This morning, I had an embarassing experience. Seriously embarassing. I went to get coffee at my favorite coffee shop, and I had insufficient funds in my account. I’m not good with finances, I’m the first to admit. However, I’ve had amazing self-control over the past week. I purposed to not spend a lot of money so that I don’t squander what little cashflow I have. A co-worker (who started yesterday….even more embarassing) paid for my coffee and we were on our way back to the office.
You see, a parking lot where I parked for six months, didn’t take payment from my checking account for three months. THREE MONTHS. I called the accounting guy for the company, and begged, pleaded my case. I asked him what he expects me to do, since he took all of my money at once. He told me that it’s a personal problem that I need to deal with. I was livid.
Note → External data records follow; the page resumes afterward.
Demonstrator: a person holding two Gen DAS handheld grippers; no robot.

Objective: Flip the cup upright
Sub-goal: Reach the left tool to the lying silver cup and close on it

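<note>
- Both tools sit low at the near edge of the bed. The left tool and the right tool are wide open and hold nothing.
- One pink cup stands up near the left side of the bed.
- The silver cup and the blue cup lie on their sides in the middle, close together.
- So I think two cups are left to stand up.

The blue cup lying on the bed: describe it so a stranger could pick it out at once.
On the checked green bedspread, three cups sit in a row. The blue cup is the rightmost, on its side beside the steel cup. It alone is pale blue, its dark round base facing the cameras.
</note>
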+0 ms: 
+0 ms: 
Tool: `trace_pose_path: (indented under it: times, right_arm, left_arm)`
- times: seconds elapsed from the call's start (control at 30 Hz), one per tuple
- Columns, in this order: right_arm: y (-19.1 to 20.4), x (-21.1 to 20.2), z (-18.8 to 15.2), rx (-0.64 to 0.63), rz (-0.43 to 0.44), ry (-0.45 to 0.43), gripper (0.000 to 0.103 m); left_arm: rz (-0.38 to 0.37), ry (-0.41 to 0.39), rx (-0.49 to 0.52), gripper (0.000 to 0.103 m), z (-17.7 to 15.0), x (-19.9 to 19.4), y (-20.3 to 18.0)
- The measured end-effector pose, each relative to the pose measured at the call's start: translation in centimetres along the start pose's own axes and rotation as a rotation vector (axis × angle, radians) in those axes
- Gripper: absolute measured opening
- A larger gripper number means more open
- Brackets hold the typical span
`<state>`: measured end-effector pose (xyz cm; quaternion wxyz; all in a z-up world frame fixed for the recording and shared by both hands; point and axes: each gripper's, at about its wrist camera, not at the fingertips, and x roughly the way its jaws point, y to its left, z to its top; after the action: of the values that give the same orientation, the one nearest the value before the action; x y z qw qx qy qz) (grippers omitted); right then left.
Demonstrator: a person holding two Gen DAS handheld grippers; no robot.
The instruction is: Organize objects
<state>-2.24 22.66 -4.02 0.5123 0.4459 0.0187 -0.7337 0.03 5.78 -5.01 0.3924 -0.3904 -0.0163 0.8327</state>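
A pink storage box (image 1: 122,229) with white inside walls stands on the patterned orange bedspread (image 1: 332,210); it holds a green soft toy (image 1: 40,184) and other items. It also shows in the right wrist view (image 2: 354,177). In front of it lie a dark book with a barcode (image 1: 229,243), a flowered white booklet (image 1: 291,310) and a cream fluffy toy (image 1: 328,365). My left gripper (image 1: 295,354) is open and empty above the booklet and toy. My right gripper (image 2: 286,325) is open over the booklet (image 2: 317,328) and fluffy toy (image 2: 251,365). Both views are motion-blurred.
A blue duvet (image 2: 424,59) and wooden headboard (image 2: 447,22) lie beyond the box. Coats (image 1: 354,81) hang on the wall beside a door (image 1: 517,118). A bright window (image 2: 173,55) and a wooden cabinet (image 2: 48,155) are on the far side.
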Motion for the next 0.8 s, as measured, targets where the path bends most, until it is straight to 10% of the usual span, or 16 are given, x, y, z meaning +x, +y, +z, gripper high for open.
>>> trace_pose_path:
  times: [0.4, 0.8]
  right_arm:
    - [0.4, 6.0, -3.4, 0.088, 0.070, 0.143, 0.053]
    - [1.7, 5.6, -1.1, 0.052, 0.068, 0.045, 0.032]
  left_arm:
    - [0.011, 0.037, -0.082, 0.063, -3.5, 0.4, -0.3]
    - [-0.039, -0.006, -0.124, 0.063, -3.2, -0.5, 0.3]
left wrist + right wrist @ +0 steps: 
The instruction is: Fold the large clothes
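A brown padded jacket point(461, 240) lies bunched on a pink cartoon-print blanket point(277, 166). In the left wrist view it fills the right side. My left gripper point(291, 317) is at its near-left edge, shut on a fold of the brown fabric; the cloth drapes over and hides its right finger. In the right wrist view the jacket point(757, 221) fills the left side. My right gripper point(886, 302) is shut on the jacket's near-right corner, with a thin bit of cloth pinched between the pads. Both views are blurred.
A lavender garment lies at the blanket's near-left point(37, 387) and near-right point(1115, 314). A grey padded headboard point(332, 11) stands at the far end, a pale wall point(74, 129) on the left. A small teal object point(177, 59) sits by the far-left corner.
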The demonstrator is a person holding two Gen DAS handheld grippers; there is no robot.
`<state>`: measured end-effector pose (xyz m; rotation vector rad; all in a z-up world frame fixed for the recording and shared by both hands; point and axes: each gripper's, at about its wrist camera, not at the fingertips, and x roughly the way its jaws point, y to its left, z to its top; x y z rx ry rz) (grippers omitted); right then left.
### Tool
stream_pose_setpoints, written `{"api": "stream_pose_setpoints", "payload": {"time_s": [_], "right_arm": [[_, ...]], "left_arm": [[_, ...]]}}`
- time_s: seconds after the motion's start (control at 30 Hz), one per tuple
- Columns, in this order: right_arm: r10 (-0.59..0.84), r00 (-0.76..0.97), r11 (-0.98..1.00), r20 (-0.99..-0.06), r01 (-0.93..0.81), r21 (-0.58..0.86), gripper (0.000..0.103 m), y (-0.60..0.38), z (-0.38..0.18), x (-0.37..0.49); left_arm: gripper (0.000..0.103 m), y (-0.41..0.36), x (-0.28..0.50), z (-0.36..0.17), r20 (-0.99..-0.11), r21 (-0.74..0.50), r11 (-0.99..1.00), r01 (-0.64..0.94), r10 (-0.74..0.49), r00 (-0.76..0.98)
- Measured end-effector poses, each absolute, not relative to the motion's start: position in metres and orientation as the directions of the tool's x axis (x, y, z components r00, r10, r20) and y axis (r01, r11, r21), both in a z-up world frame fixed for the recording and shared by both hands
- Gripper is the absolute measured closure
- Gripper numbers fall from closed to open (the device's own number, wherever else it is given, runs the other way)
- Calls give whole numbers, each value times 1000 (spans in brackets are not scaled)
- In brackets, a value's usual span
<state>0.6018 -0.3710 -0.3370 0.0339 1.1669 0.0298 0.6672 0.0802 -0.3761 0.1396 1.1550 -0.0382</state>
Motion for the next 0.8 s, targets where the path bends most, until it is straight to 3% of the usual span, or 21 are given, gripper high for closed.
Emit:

I have a choice. I can rant and rave against the parking lot. I could dispute the charges (falsely) and get the money back for instant gratification…I could live outside of my means for the next two weeks, and eventually pay the charges anyway. Or I can realize that this is a personal problem. I should be taking better care of my finances. I should have known.
So, for the next two weeks, I am going to be a brown bagger. And I’m going to drink the coffee I make at the office. There are people in the world who have nothing. Who am I to complain that I’m broke when the $3 in my bank account still ranks me among the richest in the world?